2006-09-09 Thread brian

hans -

did you put modules=dep in the config file inside the
directory of etc/initramfs-tools.

then run update-initramfs.

may need discover package, so it can see all the
modules.

be careful --
the changes in initrd  i have looked at for some
hours,
they are pretty complex. (best i can tell  is some
how correct digital i/o sound support is related 
to keep hd data safe, seems udev is involved as well)

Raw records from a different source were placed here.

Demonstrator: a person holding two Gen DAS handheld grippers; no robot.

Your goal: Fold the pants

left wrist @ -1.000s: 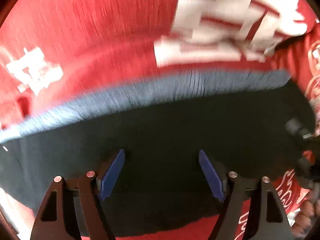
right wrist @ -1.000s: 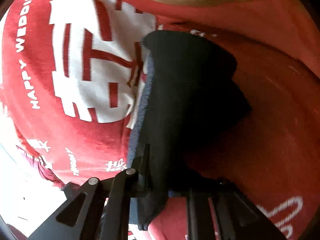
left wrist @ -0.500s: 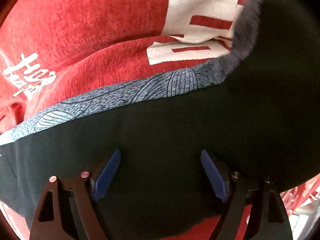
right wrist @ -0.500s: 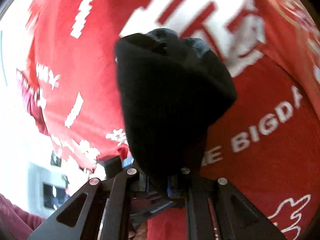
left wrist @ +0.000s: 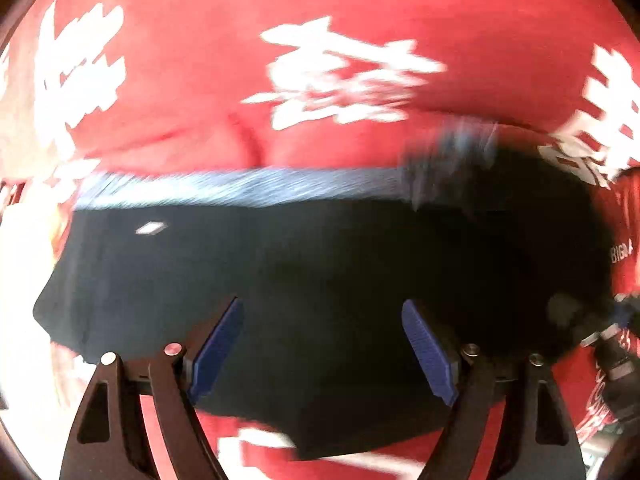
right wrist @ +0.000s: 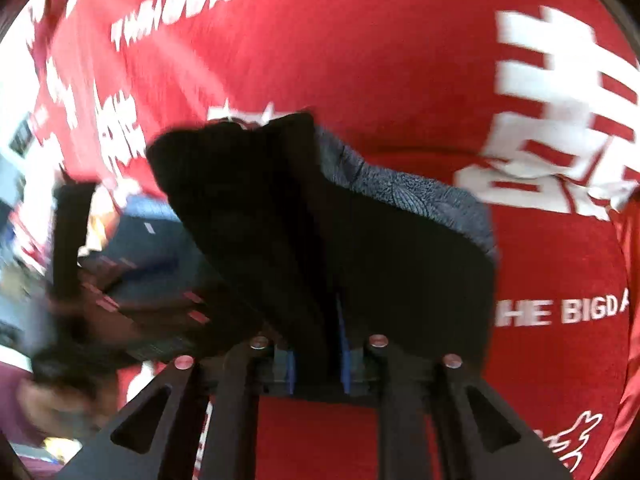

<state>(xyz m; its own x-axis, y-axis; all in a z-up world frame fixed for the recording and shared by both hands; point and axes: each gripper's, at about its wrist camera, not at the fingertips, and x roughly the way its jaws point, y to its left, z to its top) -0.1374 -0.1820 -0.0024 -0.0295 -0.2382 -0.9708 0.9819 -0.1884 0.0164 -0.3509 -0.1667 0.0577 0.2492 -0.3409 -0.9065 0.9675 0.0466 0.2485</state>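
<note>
The black pants with a grey-blue patterned waistband lie on the red cloth in the left wrist view. My left gripper is open, its blue pads wide apart just above the black fabric, holding nothing. In the right wrist view my right gripper is shut on a bunched fold of the pants, which rises from between its jaws; the waistband shows along the fold's upper right edge. The left gripper's body shows blurred at the left there.
A red blanket with white characters and lettering covers the whole surface, also seen in the right wrist view. A sleeve and hand show at the lower left. The right gripper's body sits at the right edge.
My right gripper has carried the held fold of the pants over towards the left gripper. The left view has shifted along the waistband; the left gripper stays open above the fabric.
</note>
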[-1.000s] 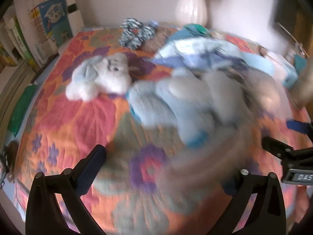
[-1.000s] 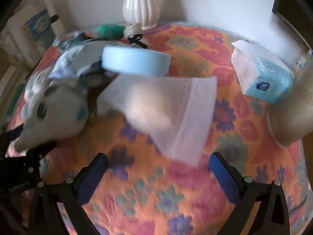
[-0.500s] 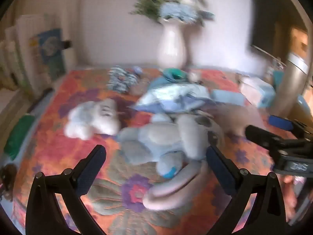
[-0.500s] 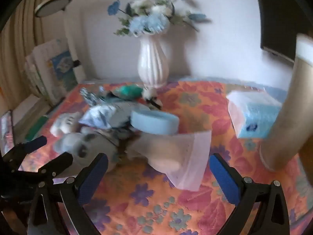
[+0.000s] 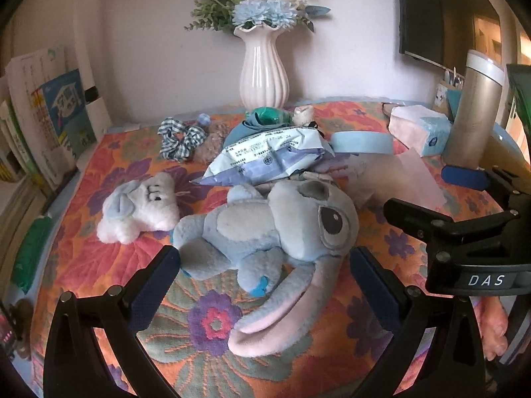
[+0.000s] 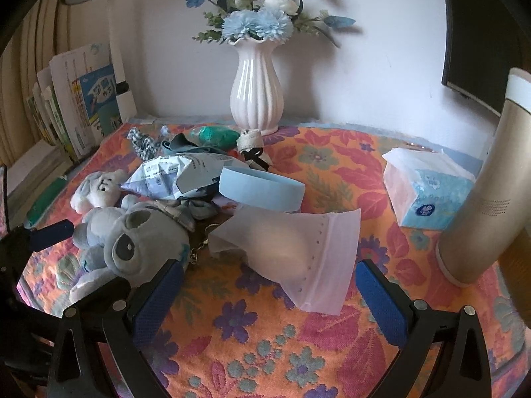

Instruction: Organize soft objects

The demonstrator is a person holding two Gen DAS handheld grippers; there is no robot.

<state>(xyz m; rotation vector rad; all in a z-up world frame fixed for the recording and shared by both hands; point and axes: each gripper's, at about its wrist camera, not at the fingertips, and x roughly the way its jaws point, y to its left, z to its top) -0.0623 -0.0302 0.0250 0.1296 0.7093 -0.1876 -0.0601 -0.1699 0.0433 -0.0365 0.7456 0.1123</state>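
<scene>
Two plush toys lie on the floral tablecloth (image 6: 265,358): a blue long-eared plush (image 5: 275,232) on its side at centre-left, and a small white plush (image 5: 139,212) just beside it, further left. Left gripper (image 5: 265,285) hovers over the blue plush, jaws wide apart, holding nothing. Right gripper (image 6: 268,295) likewise spread and empty, above a translucent plastic bag (image 6: 298,248). Behind the toys: crumpled wipes packet (image 5: 268,156), light blue round tin (image 6: 262,192), checked scrunchie (image 5: 177,136), white ribbed vase (image 6: 257,96). Tissue pack (image 6: 428,195) and a tall beige cylinder (image 6: 484,192) stand at right.
</scene>
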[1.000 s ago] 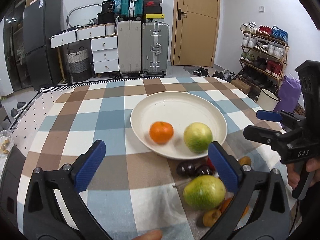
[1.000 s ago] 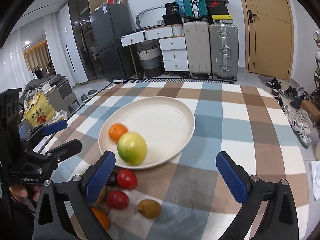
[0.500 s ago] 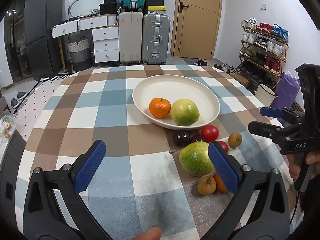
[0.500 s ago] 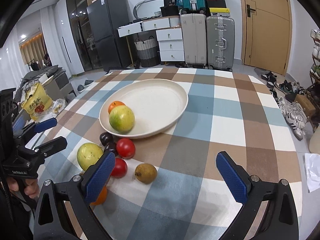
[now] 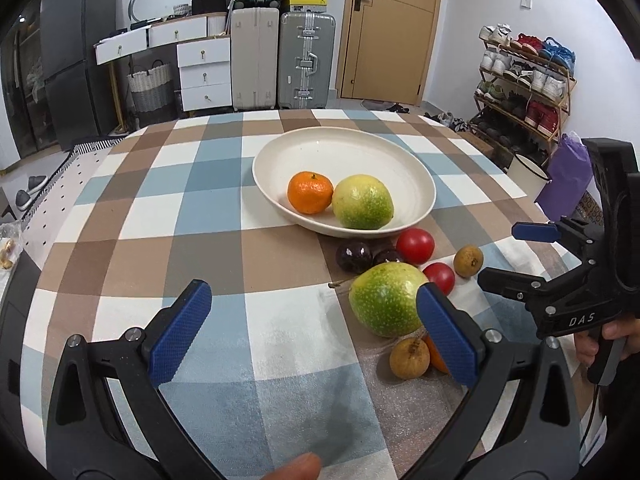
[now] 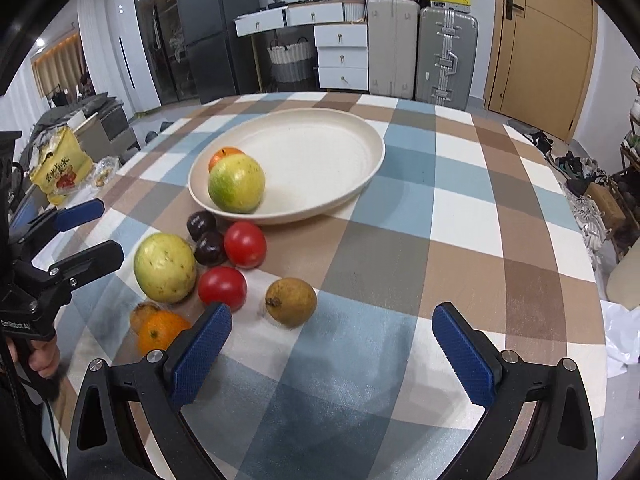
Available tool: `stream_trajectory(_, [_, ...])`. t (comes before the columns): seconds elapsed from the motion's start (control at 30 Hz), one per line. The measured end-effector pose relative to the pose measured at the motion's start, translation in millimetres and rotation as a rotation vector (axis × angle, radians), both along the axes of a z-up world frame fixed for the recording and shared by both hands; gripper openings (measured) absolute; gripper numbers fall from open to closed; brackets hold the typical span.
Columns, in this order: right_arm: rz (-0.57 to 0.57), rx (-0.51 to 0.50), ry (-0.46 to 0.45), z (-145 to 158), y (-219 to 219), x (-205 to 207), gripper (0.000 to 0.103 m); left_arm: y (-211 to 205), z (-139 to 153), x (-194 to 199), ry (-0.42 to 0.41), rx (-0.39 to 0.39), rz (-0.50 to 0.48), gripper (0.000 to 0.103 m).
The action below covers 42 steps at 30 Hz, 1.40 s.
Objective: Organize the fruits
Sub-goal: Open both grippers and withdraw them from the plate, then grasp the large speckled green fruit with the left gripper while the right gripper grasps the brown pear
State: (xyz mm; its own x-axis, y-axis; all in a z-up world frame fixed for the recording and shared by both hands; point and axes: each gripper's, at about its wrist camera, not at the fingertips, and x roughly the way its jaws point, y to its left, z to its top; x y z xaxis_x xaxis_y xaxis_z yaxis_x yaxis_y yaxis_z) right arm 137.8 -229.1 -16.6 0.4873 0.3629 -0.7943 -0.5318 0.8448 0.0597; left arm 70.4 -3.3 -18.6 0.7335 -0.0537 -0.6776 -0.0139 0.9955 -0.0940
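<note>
Our left gripper (image 5: 312, 328) hangs with jaws spread wide above the checkered counter (image 5: 200, 208). We see a cream plate (image 5: 416, 176) holding an orange (image 5: 310, 193) and green fruit (image 5: 363, 207); another green fruit (image 5: 384, 304) lies among tomatoes (image 5: 415, 245) nearby.

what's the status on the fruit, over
Left gripper open, empty; right gripper open, empty. Orange and green fruit in plate. Rest of the fruit loose on tablecloth beside it. Path clear.
</note>
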Motion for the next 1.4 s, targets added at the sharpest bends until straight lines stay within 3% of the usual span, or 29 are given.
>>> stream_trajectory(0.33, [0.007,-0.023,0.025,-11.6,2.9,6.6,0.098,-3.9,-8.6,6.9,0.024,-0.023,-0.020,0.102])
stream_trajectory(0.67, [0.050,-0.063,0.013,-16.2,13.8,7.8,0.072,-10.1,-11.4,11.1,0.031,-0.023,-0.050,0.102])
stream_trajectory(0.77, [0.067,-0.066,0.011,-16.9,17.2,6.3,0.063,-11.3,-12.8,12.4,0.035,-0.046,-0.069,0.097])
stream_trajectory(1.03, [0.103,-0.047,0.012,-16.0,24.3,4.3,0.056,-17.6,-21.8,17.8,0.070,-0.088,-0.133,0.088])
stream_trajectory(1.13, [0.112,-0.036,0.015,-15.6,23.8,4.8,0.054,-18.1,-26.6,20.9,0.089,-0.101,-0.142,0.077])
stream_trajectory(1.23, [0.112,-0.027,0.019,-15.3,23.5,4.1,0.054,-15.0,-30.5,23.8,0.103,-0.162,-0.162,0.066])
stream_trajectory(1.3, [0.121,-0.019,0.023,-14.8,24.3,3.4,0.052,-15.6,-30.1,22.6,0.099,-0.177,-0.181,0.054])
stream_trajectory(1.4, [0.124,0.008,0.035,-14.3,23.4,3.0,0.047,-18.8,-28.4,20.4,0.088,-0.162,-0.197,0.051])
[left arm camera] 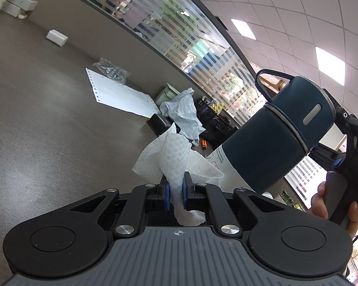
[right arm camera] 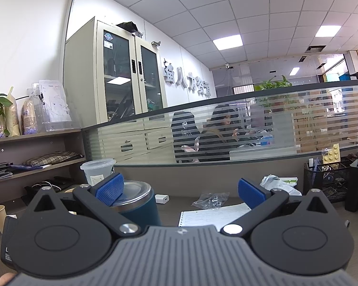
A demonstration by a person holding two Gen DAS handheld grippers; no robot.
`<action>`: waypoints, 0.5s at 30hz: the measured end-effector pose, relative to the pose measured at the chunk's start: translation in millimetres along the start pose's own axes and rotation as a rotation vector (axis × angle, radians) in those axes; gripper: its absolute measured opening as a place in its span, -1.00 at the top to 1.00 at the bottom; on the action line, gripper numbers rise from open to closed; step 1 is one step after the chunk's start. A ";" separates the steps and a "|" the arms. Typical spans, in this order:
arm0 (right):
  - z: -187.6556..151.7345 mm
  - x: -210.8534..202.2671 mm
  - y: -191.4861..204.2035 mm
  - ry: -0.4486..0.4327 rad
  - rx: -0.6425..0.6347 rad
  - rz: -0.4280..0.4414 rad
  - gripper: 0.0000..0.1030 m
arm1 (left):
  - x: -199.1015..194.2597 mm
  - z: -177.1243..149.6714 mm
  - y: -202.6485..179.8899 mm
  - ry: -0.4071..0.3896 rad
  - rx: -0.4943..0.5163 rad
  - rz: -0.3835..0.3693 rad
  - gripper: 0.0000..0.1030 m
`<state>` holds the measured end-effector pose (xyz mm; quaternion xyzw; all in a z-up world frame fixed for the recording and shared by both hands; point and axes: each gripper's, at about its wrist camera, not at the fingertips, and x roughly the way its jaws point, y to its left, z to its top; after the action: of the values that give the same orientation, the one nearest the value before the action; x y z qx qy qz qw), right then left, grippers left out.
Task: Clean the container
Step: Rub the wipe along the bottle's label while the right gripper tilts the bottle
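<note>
Left desk: bare grey desktop (left arm camera: 35, 119), open passage.
Ahead: printed sheet (left arm camera: 121, 95), crumpled bag (left arm camera: 183, 114), mesh organizer (right arm camera: 327, 178) crowd the partition (right arm camera: 226, 143).

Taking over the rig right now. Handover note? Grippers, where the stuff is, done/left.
Left gripper: shut on a white paper towel, whose loose end sticks out forward.
Right gripper: open, with nothing between its pads.
Container: dark blue with a steel rim, just beyond the right gripper's left finger. Its base is hidden, and I cannot tell whether the finger touches it.
Done: the towel is in hand and sits close beside the container's lower part. Contact is unclear.
Left: probably steady the container with the right gripper, then wipe it. Whether any wiping has happened cannot be told.
</note>
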<state>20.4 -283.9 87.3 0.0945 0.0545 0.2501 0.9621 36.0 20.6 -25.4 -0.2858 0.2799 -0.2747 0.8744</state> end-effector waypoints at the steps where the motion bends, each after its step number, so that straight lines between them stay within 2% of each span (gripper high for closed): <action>1: 0.2 0.0 0.3 0.000 0.000 0.000 -1.00 | -0.6 0.0 -1.2 -0.004 0.004 0.001 0.77; 9: -0.7 -1.7 -2.1 -0.002 0.001 0.003 -1.00 | -17.4 5.9 -14.3 -0.076 0.038 -0.053 0.75; 15: -0.9 -1.9 -2.8 -0.001 0.000 0.002 -1.00 | -17.6 7.2 -15.5 -0.082 0.009 -0.073 0.76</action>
<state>20.0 -287.0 86.0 0.0949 0.0537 0.2512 0.9618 23.5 23.7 -4.6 -0.3029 0.2321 -0.2959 0.8757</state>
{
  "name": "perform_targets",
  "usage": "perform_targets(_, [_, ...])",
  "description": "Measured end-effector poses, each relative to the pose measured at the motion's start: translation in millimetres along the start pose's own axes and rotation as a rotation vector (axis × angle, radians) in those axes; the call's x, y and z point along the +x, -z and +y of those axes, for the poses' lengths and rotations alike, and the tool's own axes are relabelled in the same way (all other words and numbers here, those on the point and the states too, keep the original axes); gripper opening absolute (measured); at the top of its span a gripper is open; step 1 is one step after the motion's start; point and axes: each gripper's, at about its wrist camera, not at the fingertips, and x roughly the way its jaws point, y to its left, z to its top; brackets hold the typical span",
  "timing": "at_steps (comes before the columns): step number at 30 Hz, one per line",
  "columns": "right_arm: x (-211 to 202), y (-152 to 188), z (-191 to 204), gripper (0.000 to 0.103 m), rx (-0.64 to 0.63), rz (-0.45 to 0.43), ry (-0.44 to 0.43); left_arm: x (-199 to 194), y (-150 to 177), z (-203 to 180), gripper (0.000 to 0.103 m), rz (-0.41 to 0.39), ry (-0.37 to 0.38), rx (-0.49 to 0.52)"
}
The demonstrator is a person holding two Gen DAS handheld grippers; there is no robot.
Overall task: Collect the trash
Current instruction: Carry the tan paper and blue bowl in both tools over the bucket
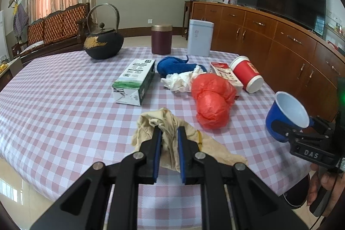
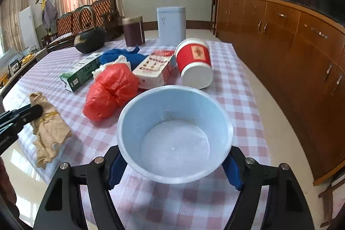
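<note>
On the pink-and-white checked tablecloth (image 1: pixel 54 100) the count runs as follows.

- One black cast-iron kettle (image 1: pixel 103 44) with a hoop handle, upper left of the frame.
- Two upright canisters at top centre: one dark maroon tin (image 1: pixel 161 39), one pale blue tin (image 1: pixel 200 37).
- Two cartons lying flat: one green-and-white carton (image 1: pixel 134 82), one red-and-white carton (image 2: pixel 155 70).
- One red-and-white paper cup (image 1: pixel 246 75) on its side.
- One blue enamel cup with a white inside (image 2: pixel 174 135).
- One crumpled red plastic bag (image 1: pixel 212 98).
- One blue knitted cloth (image 1: pixel 172 65).
- One wad of white tissue (image 1: pixel 179 81).
- One beige crumpled rag (image 1: pixel 172 139).
- Two black grippers: one left gripper (image 1: pixel 169 133), one right gripper (image 2: pixel 174 171).
</note>
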Motion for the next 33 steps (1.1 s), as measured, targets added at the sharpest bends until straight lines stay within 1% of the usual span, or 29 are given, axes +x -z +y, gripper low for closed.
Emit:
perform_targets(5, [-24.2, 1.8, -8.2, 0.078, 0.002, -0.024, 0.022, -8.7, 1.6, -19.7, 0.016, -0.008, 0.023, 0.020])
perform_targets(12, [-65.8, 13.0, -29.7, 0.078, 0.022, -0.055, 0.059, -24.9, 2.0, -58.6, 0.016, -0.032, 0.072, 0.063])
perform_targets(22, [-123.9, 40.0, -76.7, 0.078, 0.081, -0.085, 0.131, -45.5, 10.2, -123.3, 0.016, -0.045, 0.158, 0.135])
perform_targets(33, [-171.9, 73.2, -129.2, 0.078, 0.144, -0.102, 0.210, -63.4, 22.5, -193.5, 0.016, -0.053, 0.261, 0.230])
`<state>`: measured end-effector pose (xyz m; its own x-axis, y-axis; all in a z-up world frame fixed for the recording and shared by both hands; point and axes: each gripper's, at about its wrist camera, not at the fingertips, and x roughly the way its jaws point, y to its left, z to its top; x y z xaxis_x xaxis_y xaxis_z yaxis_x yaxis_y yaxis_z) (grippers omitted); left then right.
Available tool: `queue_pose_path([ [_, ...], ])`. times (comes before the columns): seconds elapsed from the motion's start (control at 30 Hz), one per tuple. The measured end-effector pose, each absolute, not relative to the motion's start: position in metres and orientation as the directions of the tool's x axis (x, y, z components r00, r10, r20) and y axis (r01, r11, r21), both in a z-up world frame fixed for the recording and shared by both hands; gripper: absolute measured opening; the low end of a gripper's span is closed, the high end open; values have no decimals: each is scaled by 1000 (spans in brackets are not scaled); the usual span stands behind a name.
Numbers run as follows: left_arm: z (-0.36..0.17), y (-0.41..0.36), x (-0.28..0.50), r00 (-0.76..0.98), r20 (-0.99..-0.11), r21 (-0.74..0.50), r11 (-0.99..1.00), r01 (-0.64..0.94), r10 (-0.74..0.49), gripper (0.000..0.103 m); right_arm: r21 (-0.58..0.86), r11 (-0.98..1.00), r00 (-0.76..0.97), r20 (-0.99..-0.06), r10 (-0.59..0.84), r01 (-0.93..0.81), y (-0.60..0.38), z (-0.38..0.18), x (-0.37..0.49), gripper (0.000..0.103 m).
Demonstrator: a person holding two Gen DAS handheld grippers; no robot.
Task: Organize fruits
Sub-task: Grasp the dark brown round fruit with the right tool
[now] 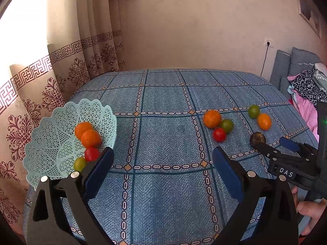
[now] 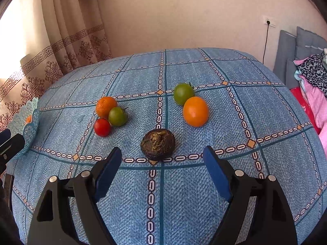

i should try 16 again. but i could not even run 15
without
the above stuffs going.

brian

ps have seen more reports of experienced people having
hd
problems and for myself, with all my old machines and
used
disks and all am checking today with SMART - found a
bad spot
which would not clear with fsck -ccf; i am just going
to work around
it for now and keep an eye on it, this is on 2000
pismo running
ATA5 disk on an ATA4 controller (just discovering
myself what
all this is ...)

pps making backup copy of my disks with debian
installer is getting
(ie copy install in partitioner)
pretty easy - direct raw copy is v quick, and with new
initrd mechanism
and other  etch features it is pretty easy to get it
to boot if you need it.
(at least with old world, it works for me ...)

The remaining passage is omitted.